As Pessoas divinas são transparentes umas às outras. É como um colar: quando se puxa uma das Pessoas divinas, as outras duas vêm atrás. É impossível pensar no Pai sem a sua referência ao Filho, pois a paternidade é precisamente aquilo em que consiste a sua personalidade, e é impossível ser Pai sem o Filho. E depois, é impossível que o Pai e o Filho, no seu mútuo amor, não produzam o Espírito. Os teólogos utilizam um termo para significar este aspeto: falam da circumincessão das Pessoas divinas; mas há uma expressão que torna a coisa mais clara para nós: as Pessoas divinas são transparentes umas às outras. Quando nos dirigimos a uma delas, também as outras duas ali se encontram, em transparência, e estamos a dirigir-nos a elas; são distintas, mas transparentes umas às outras. Assim, quando Jesus declara: «As coisas que Eu vos digo não as manifesto por mim mesmo: são do Pai, que Me enviou (Jo 14,10.24), é verdade; e também são suas, recebidas do Pai.

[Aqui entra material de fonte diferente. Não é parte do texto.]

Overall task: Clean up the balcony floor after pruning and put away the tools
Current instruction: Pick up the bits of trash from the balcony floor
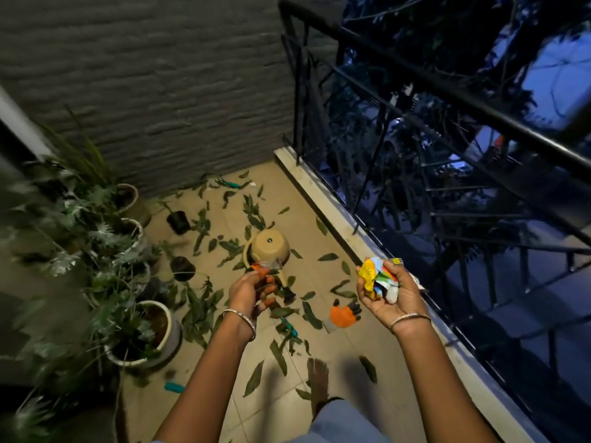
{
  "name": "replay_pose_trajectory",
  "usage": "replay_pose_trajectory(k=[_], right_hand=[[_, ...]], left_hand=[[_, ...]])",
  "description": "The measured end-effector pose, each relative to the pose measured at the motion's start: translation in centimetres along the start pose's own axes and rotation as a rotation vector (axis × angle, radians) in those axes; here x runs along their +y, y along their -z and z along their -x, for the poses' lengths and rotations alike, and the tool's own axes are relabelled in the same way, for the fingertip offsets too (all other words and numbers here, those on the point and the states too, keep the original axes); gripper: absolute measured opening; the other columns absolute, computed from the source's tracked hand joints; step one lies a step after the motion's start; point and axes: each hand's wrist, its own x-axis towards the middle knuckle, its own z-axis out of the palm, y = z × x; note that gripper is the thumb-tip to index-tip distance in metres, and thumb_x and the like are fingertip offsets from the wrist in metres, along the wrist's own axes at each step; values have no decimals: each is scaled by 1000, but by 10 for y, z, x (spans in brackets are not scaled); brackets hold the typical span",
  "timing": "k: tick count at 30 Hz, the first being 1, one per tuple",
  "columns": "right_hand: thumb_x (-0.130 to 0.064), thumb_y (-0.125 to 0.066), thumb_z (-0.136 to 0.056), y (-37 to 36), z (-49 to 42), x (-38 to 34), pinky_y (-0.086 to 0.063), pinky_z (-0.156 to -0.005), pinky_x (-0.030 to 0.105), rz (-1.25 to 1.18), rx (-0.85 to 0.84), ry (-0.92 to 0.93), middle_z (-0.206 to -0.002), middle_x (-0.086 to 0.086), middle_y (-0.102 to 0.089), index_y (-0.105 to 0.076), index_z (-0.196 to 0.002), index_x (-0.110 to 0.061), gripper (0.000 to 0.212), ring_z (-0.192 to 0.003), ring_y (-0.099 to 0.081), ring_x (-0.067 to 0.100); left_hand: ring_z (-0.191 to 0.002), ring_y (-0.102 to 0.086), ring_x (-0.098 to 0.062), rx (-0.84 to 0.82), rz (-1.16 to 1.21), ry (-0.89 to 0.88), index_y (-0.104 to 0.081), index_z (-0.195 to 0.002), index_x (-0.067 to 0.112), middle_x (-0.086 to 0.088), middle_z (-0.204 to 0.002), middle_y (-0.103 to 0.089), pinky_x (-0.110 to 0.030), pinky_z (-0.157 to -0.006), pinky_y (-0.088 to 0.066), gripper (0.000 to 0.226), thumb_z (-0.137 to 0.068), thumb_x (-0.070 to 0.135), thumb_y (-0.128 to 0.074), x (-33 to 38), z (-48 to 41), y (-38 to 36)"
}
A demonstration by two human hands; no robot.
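Orange glove (263, 276) clutched in curled fingers of left hand (251, 294), near upturned beige pot (270, 247). Crumpled coloured wrappers (379, 279) cupped in right hand (390, 297), fingers bent round them. Second orange glove (343, 314) flat on tiled floor (278, 193) below and between both hands. Cut leaves (252, 212) strewn over tiles, teal-handled tools (289, 327) among them. Potted plants (96, 238) along left side; black railing (415, 75) at right.

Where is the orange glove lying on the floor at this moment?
In the head view, the orange glove lies on the floor tiles right of centre, just below-left of the right hand holding crumpled wrappers, with a teal-handled tool to its left.
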Motion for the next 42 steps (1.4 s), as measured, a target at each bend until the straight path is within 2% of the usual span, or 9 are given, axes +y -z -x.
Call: replay_pose_trajectory(k=[7,12,19,23,28,32,36,39,42], right_hand=[[-23,-67,-87,-80,-103,-62,-58,-66,36,101,-69,-65,-102,5,-65,-64,-109,-20,23,-92,-65,21],[-22,-73,-76,-137,-168,-103,-59,-68,36,196,-74,-101,-99,8,-67,-66,-99,-14,26,-96,-64,23],[-22,-75,-69,-189,-250,-125,-58,-74,37,250,-107,-181,-88,7,-70,-73,-82,-13,16,-90,-65,23],[-23,-72,-73,-203,-305,-135,-56,-81,38,237,-85,-200,-92,7,-70,-68,-93,-14,22,-93,-65,23],[-23,-73,-69,-246,-389,-154,-59,-70,37,246,-70,-251,-97,7,-67,-69,-92,-12,25,-91,-64,22],[-20,-97,-30,-303,-462,-170,-59,-72,38,337,-69,-298,-89,8,-73,-77,-80,-10,55,-90,-66,23],[-27,-77,-66,-357,-532,-179,-58,-71,36,418,-38,-304,-92,7,-71,-68,-100,-14,37,-89,-65,22],[-29,-72,-74,-400,-579,-185,-59,-70,34,445,-91,-317,-94,8,-67,-65,-104,-13,35,-84,-64,22],[-28,-65,-88,-436,-613,-185,-57,-71,34,476,-88,-304,-90,9,-67,-65,-101,-12,21,-83,-64,22]], left_hand=[[-54,-61,-13,93,143,43,-67,-98,12,-3,-69,-69,-24,-48,-49,16,-97,16,-51,50,-70,-40],[-50,-63,-11,166,220,23,-66,-96,12,-1,-63,-69,-21,-46,-51,17,-98,17,-50,90,-120,-78],[-74,-65,-17,235,216,-29,-67,-97,13,-3,-83,-68,-29,-64,-52,19,-99,17,-48,126,-178,-114],[-78,-64,-18,298,239,-3,-67,-96,12,-4,-86,-68,-32,-69,-51,20,-99,17,-48,144,-220,-129],[-73,-61,-17,333,269,33,-67,-99,13,-2,-83,-67,-29,-64,-52,20,-98,16,-48,177,-294,-151],[-69,-55,-16,326,317,39,-66,-104,12,-3,-82,-65,-28,-62,-48,21,-98,15,-47,224,-365,-179],[-77,-63,-18,331,308,57,-68,-109,12,-4,-91,-69,-29,-63,-52,26,-98,17,-45,269,-431,-207],[-67,-59,-16,320,334,66,-66,-111,9,-4,-82,-66,-23,-48,-48,28,-97,15,-43,301,-471,-227],[-72,-64,-17,345,307,71,-69,-104,12,-4,-85,-70,-27,-56,-54,28,-97,15,-42,324,-502,-237]])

Ele vem do Céu no seu invólucro humano, para nos dizer as palavras que se referem à sua Pessoa e à Pessoa do Pai. Ele recebeu todo o seu ser do Pai, e é o Pai que nos fala através dele, presente no meio de nós no seu invólucro corpóreo.

Temos, portanto, a Trindade que vem a nós neste caminho da encarnação, esta voz da ternura de Deus que vem até junto de nós para nos falar, que já não Se encontra lá longe, no alto dos Céus, mas que nos fala através de uma voz humana, de uma língua humana, a língua de um pequeno povo, o aramaico, uma língua que era falada na zona da Mesopotâmia e das regiões circundantes.